-- PROMPT --
Under this line are records; the part from the line containing "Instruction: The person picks" through the line containing "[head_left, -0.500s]" should be repeated exactly. Please exclude pictures.

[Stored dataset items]

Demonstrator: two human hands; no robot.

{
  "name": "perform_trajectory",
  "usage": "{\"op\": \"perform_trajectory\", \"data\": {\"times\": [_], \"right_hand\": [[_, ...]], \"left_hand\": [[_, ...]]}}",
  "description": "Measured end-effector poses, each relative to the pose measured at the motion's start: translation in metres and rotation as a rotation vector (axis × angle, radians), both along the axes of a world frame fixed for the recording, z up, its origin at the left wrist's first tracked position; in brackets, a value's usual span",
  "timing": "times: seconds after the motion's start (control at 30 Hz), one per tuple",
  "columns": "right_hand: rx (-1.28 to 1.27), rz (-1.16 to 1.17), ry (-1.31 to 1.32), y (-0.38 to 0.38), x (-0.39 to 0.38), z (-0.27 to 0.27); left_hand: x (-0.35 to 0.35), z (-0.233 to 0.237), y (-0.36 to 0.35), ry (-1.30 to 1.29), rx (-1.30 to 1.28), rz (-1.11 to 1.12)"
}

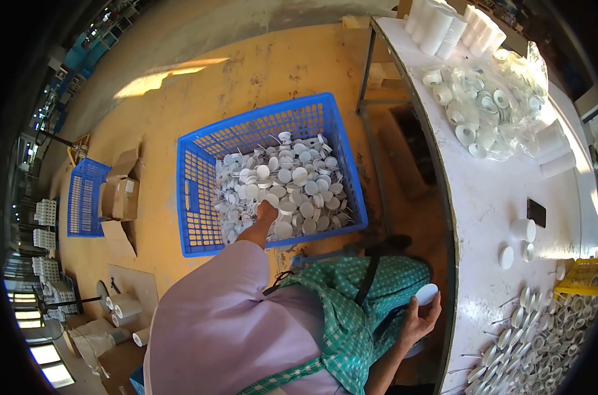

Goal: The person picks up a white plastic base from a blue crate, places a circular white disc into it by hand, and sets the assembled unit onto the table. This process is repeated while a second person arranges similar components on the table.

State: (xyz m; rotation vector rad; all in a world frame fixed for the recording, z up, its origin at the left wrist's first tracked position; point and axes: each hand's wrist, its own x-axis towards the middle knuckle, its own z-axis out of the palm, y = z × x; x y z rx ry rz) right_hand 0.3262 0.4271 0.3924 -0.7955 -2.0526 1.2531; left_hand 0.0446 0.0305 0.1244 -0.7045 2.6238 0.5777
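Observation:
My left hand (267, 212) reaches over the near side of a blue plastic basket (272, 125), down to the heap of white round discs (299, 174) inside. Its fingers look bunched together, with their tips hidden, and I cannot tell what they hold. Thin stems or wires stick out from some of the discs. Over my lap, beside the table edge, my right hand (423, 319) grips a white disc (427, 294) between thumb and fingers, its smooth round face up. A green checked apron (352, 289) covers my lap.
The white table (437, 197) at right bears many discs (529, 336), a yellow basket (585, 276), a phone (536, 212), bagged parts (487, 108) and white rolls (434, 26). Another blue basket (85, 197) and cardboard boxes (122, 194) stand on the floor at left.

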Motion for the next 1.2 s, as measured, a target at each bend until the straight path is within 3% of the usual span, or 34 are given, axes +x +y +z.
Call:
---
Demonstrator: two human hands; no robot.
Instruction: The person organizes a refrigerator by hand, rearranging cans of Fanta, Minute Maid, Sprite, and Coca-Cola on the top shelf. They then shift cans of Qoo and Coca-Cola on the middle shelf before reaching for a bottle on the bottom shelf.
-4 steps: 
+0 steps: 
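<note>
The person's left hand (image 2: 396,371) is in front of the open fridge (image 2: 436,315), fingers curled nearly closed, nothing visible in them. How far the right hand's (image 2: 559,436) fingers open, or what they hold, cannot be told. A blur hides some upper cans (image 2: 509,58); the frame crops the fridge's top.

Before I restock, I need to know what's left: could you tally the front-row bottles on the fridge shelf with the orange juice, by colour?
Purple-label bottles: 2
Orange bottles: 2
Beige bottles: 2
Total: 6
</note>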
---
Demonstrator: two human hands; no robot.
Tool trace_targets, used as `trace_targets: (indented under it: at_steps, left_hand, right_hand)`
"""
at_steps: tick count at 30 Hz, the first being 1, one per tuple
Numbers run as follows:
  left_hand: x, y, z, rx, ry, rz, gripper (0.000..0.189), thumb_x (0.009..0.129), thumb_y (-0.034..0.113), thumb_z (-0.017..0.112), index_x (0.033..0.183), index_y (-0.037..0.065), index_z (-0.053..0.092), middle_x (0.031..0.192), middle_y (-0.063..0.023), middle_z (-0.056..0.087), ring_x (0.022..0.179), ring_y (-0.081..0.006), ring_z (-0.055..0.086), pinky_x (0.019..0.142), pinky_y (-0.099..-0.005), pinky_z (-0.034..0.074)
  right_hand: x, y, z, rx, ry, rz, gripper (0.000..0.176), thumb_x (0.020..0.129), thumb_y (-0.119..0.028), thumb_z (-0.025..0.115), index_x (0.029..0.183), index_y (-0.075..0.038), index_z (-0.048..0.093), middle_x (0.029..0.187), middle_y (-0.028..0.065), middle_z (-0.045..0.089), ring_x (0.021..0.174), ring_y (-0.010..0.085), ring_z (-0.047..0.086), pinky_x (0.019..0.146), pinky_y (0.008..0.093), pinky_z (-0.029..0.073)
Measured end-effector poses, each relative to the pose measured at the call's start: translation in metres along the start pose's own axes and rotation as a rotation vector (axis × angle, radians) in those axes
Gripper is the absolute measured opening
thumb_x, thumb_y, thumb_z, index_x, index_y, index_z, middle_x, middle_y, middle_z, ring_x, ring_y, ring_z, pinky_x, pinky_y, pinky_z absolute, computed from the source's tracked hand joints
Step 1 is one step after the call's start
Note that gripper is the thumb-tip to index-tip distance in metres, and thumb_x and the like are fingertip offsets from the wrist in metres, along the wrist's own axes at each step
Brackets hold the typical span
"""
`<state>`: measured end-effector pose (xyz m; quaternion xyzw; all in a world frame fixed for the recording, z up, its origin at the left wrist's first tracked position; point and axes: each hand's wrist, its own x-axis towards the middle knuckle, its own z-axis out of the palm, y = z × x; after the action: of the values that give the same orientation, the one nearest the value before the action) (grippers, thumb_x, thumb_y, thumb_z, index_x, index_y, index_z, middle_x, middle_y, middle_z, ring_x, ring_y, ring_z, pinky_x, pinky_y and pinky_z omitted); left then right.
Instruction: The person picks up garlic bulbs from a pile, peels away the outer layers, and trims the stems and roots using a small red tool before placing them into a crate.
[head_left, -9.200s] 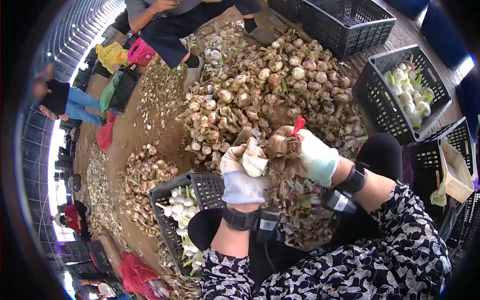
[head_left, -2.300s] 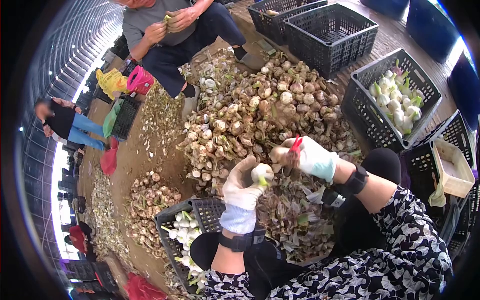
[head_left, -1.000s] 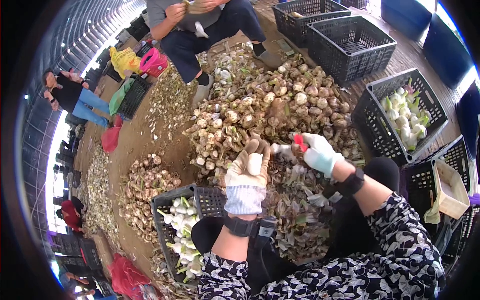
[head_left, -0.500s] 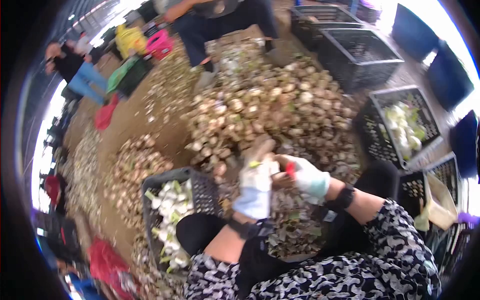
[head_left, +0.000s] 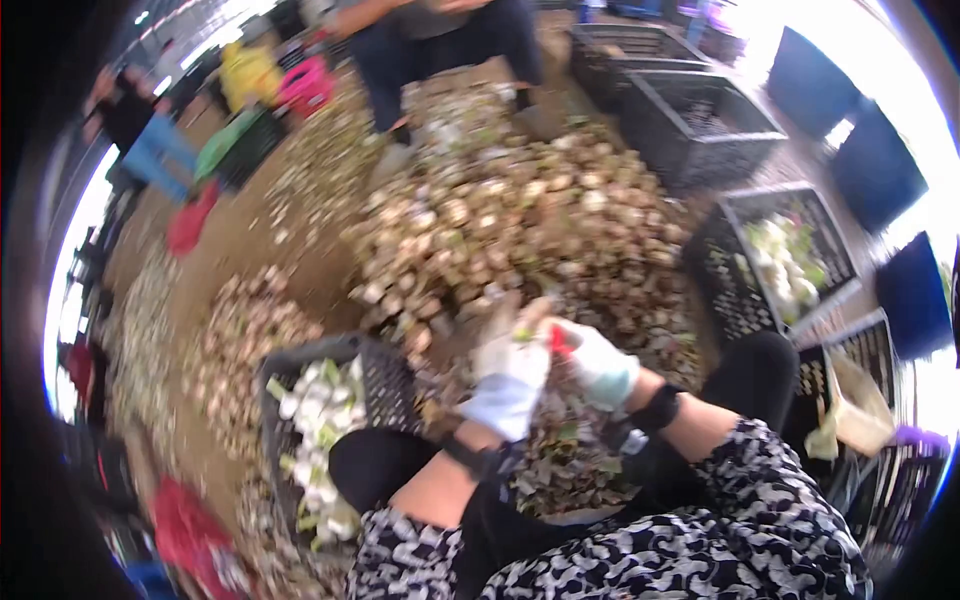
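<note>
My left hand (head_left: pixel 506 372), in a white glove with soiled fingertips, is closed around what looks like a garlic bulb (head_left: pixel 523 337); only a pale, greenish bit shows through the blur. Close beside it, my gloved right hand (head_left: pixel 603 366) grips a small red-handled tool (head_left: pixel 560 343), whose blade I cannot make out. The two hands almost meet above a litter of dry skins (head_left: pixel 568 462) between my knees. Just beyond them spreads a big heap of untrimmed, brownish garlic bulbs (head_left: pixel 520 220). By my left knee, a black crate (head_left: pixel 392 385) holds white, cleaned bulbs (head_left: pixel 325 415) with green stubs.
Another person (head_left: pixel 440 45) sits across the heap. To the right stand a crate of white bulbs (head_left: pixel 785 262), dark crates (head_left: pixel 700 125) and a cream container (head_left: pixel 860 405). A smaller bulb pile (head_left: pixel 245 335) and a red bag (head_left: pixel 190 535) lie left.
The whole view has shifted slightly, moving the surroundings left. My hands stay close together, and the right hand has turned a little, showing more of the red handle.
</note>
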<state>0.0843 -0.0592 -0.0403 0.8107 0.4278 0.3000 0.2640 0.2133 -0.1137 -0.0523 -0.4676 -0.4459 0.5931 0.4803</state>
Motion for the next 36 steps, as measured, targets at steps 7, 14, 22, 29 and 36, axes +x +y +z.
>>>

-- WRITTEN SOLUTION --
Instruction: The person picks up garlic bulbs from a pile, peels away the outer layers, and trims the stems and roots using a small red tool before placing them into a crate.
[head_left, -9.200s] 
[head_left, -2.300s] 
[head_left, -1.000s] 
[head_left, -0.500s] 

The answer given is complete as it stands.